**THE DATA**

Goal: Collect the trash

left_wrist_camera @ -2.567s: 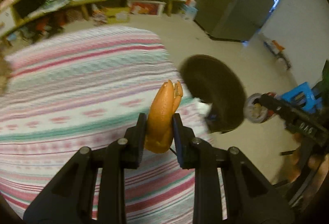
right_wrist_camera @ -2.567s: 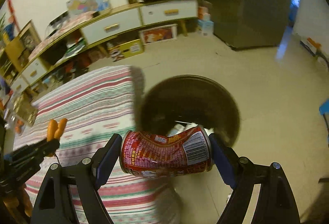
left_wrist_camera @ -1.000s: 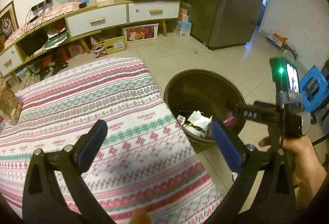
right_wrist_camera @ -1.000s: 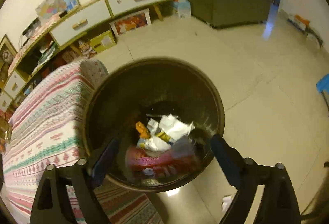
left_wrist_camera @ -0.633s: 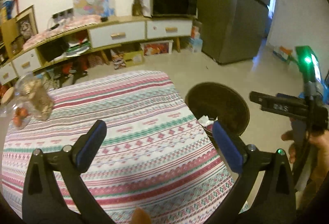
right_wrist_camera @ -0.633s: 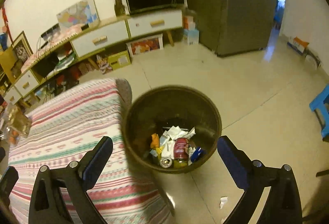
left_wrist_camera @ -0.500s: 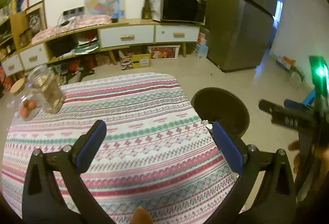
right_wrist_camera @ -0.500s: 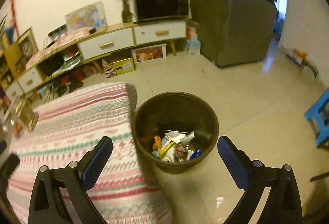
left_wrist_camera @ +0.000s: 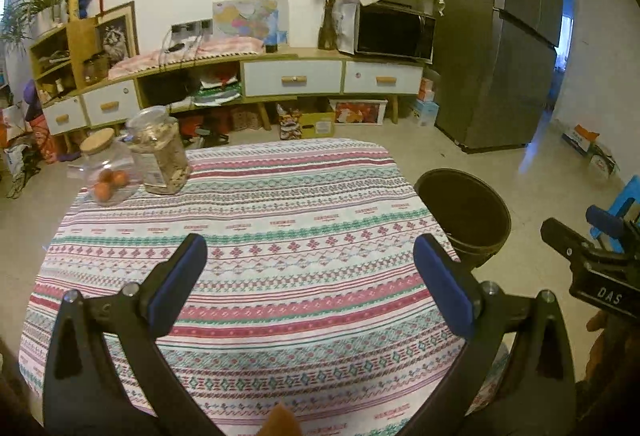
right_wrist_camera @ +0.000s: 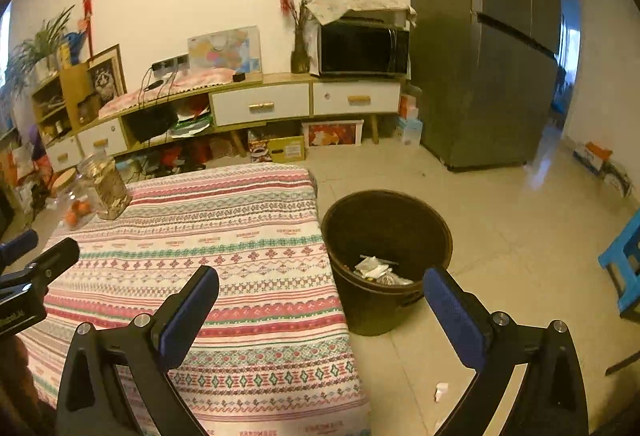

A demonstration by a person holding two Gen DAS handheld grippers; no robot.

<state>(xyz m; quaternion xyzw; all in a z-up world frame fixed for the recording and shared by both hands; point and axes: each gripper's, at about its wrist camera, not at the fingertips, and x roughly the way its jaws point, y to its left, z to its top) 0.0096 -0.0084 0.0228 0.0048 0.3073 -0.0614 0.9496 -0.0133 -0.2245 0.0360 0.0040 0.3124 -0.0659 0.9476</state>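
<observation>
While both hand-held grippers [left_wrist_camera: 306, 260] [right_wrist_camera: 320, 286] gape, trash [right_wrist_camera: 378, 270] lies binned beyond.

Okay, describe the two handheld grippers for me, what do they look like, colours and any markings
Both match: the left gripper and the right gripper have matte black angular frames with silver bolts at the joints, and two fingers faced with flat blue pads. Seen from the left wrist camera, the right gripper's black body carries white letters, "DAS". No cables or sleeves are visible.
</observation>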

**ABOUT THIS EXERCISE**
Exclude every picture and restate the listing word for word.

**THE ANSWER**
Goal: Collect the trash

left_wrist_camera @ -2.567s: 
right_wrist_camera @ -2.567s: 
left_wrist_camera @ -1.000s: 
right_wrist_camera @ -1.000s: 
left_wrist_camera @ -0.633s: 
right_wrist_camera @ -0.633s: 
left_wrist_camera @ -0.500s: 
right_wrist_camera @ -0.500s: 
left_wrist_camera @ +0.000s: 
right_wrist_camera @ +0.000s: 

A demonstration by a person holding two Gen DAS handheld grippers; no robot.

<state>(xyz m; quaternion xyzw; all in a z-up world frame fixed for the recording and shared by both hands; point and axes: each gripper's, at about its wrist camera, not at the fingertips, and x roughly the way its jaws point, y to its left, z to its top) 0.0096 -0.0084 0.0228 0.0048 0.3073 -0.0614 0.9496 -0.0133 -0.2245 0.0360 0.0040 0.3124 -0.0659 0.9476</state>
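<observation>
While both hand-held grippers [left_wrist_camera: 306, 260] [right_wrist_camera: 320, 286] gape, trash [right_wrist_camera: 378, 270] lies binned beyond.

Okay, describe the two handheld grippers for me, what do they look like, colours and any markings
Both match: the left gripper and the right gripper have matte black angular frames with silver bolts at the joints, and two fingers faced with flat blue pads. Seen from the left wrist camera, the right gripper's black body carries white letters, "DAS". No cables or sleeves are visible.
</observation>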

This is the complete output.